Another study being conducted at Massachusetts General Hospital and Dana-Farber Cancer Institute that might be of interest for postmenopausal women in our community is looking at treating menopausal symptoms using nonhormonal therapies. The study is open to survivors and previvors who fit eligibility criteria.

Another fascinating study entitled Standard Genetic Counseling With or Without a Decision Guide in Improving Communication Between Mothers Undergoing BRCA1/2 Testing and Their Minor-Age Children is enrolling women in Boston (through Dana-Farber Cancer Institute) and DC (through Lombardi Cancer Center) undergoing genetic counseling for BRCA who have children who are minors. Note that the study is about mothers communicating their test results to children and does not involve actual testing of minors for BRCA.

Is a research study right for you?
Participating in research studies is a personal decision.

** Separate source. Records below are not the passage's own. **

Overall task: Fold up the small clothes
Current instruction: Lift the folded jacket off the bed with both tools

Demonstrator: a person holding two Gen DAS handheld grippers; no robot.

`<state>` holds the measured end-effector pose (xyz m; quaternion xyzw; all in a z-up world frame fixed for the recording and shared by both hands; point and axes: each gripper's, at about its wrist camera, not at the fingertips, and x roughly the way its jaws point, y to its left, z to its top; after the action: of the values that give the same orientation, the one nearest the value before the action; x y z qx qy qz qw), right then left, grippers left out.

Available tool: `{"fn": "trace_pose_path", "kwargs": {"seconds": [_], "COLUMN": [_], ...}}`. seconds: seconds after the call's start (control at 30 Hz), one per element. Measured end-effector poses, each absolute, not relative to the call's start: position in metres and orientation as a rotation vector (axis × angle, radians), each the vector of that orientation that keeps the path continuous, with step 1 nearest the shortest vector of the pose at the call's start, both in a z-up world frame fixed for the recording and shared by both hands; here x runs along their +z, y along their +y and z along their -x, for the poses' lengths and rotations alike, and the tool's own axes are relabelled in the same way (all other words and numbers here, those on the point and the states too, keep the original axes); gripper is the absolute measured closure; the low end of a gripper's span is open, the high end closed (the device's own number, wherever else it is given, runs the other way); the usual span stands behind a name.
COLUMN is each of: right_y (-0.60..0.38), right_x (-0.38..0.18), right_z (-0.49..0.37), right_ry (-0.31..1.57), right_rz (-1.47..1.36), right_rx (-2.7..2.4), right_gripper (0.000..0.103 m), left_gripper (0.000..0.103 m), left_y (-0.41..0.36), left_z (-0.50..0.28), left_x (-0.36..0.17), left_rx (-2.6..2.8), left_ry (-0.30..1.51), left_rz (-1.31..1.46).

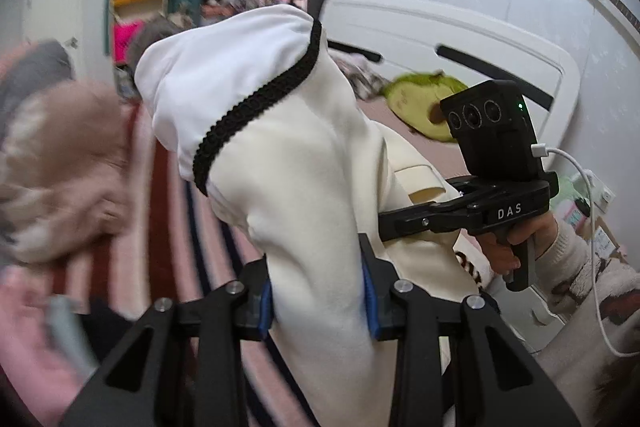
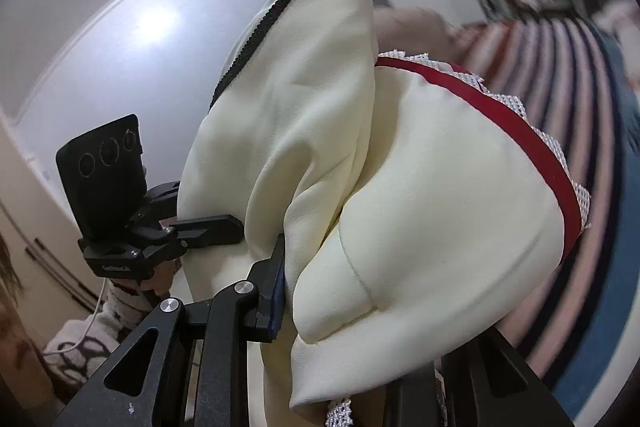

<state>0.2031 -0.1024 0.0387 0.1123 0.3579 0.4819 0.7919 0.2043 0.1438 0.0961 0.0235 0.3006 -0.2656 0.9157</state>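
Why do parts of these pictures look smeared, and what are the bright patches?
Left wrist view: the cream garment is sharp; the pink heap at left is motion-blurred. Right wrist view: glare spots sit on the white headboard, and the striped bedding smears. Both bend at the edges.

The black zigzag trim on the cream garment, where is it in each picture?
Left wrist view: the black trim runs slantwise from upper centre down to the left, across the cream garment.
Right wrist view: it runs down the garment's upper left edge.
Shared landmark: the white headboard behind.
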Motion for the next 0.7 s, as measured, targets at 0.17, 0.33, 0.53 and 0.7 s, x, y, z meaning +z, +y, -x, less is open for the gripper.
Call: {"fn": "trace_pose_path", "kwargs": {"seconds": [0.17, 0.33, 0.53, 0.7], "right_y": [-0.03, 0.048, 0.128, 0.169], "right_x": [0.097, 0.128, 0.132, 0.116], "right_z": [-0.198, -0.196, -0.203, -0.211], "right_ry": [0.667, 0.614, 0.638, 0.702], "right_rz": [-0.179, -0.123, -0.078, -0.039], "right_rx": [1.18, 1.328, 1.458, 1.478], "right_gripper": [0.082, 0.082, 0.082, 0.082], "left_gripper": [0.072, 0.072, 0.073, 0.073], "left_y": [0.219, 0.279, 0.353, 0.401], "left_z": [-0.166, -0.126, -0.1, -0.103], "left_x": [0.159, 0.191, 0.19, 0.164], "left_rx": [-0.401, -0.243, -0.132, -0.095], "left_ry": [0.572, 0.534, 0.535, 0.569], "left_rz": [-0.053, -0.062, 0.029, 0.121]}}
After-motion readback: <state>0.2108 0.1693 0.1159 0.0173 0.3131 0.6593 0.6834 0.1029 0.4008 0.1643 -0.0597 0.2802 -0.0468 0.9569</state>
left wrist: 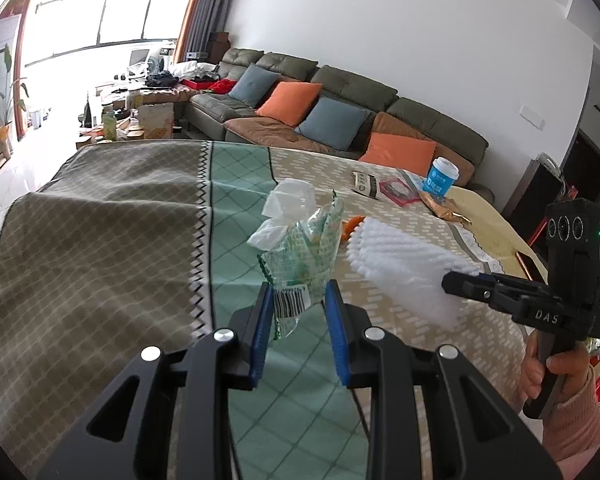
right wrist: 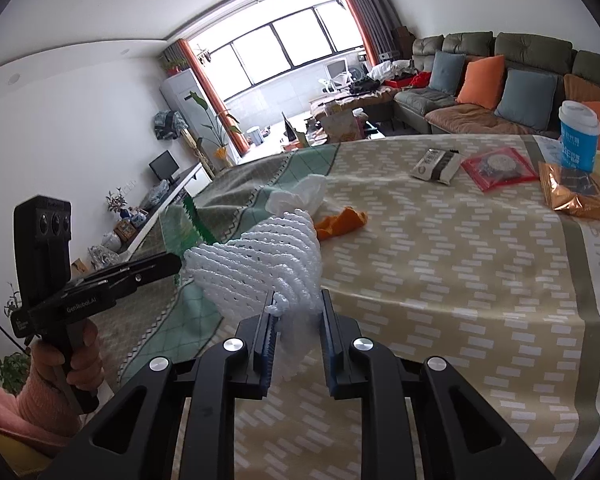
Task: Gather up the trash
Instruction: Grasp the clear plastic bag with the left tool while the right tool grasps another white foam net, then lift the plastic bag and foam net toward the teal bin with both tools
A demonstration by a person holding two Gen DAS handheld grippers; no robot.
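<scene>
My left gripper is shut on a clear green-printed plastic wrapper and holds it above the tablecloth. My right gripper is shut on a white foam net sleeve and holds it above the table; the sleeve also shows in the left wrist view. On the table lie a crumpled white tissue, an orange peel, a dark snack wrapper, a red packet, a gold wrapper and a blue paper cup.
The table has a patterned cloth in brown, green and beige. A sofa with orange and blue cushions stands behind it. A cluttered low table stands near the window.
</scene>
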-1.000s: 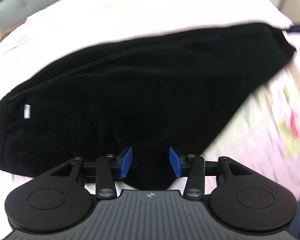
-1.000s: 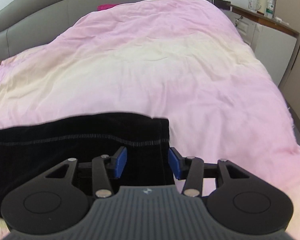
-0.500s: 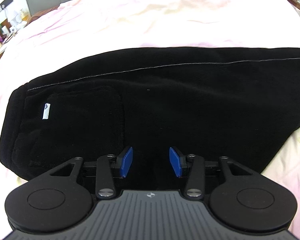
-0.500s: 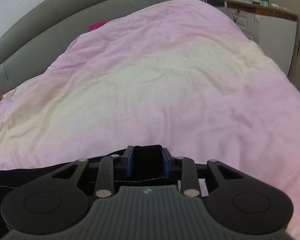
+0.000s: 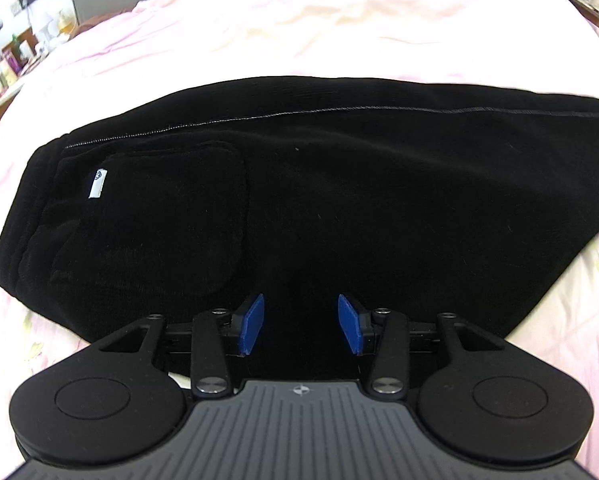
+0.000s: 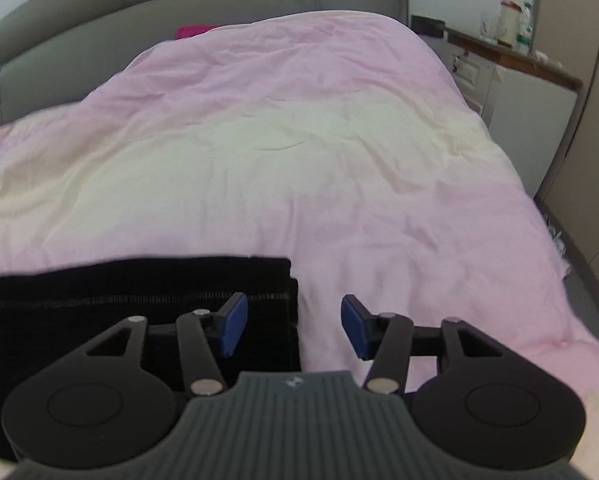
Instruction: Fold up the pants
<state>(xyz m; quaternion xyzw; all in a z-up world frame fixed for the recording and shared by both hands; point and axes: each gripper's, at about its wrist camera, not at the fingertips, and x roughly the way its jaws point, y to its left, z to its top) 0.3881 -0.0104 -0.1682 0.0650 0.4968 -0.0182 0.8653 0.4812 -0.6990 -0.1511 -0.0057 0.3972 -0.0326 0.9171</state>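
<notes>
Released since half a second ago: right gripper (image 6: 290, 328) fingers opening, pants hem (image 6: 259, 300) between them, untouched. Left gripper (image 5: 301, 328) fingers apart over black cloth, gripping nothing. Pants (image 5: 299, 200) flat across pink bed (image 5: 259, 32), pocket tag (image 5: 97, 183) at left.

1. The black pants (image 5: 339, 200) lie flat on the pink bed cover, folded lengthwise, stretched left to right.
2. A stitched side seam runs along their far edge.
3. A patch pocket with a small white tag (image 5: 98, 183) sits near the left end.
4. The leg hem (image 6: 275, 300) ends squarely, its layers stacked slightly offset.
</notes>
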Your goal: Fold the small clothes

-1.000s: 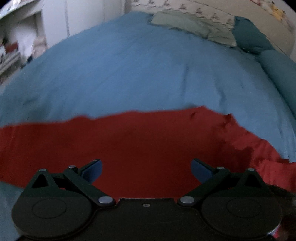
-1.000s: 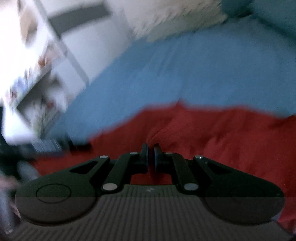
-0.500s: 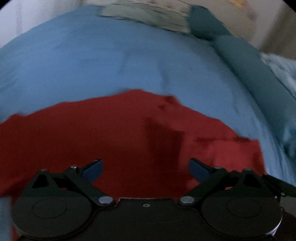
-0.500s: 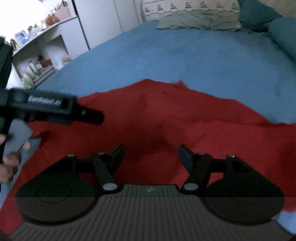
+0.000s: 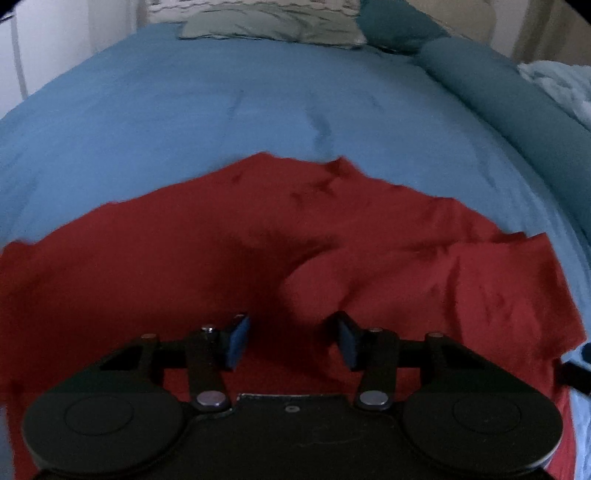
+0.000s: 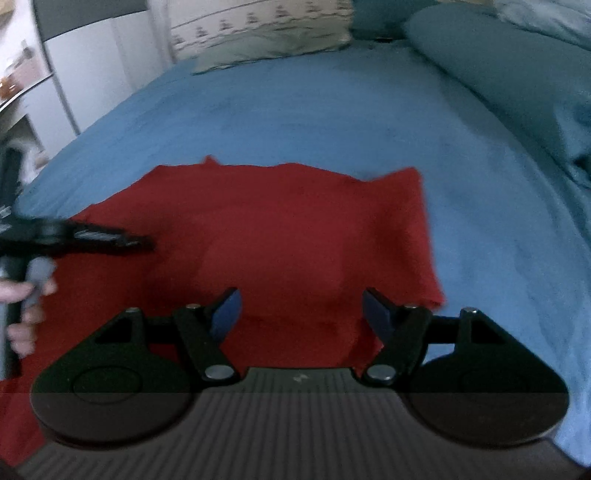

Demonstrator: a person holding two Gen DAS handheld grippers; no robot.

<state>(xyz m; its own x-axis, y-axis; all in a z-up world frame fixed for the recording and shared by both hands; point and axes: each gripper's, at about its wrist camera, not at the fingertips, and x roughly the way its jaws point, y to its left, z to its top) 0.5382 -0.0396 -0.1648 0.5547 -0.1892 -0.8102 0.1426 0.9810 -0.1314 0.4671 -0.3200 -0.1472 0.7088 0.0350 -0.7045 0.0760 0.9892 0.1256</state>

A person may qualify for a research study but may not choose to participate. Additionally, not everyone who would like to participate in research qualifies for studies that are available. For more information on the benefits and risks of participating in research, explanation of types of research studies, and links to further studies visit the FORCE website page on clinical trials and research. If you are a researcher with a study enrolling hereditary cancer or high-risk people, please visit the FORCE website section for health care professionals to learn how to list your study.

2 thoughts on “Helping Hereditary Cancer Research: Participating in Research Studies

  1. Good to have this info somewhere else. The clinicaltrials site is a bit dry and it’s always good to find new options.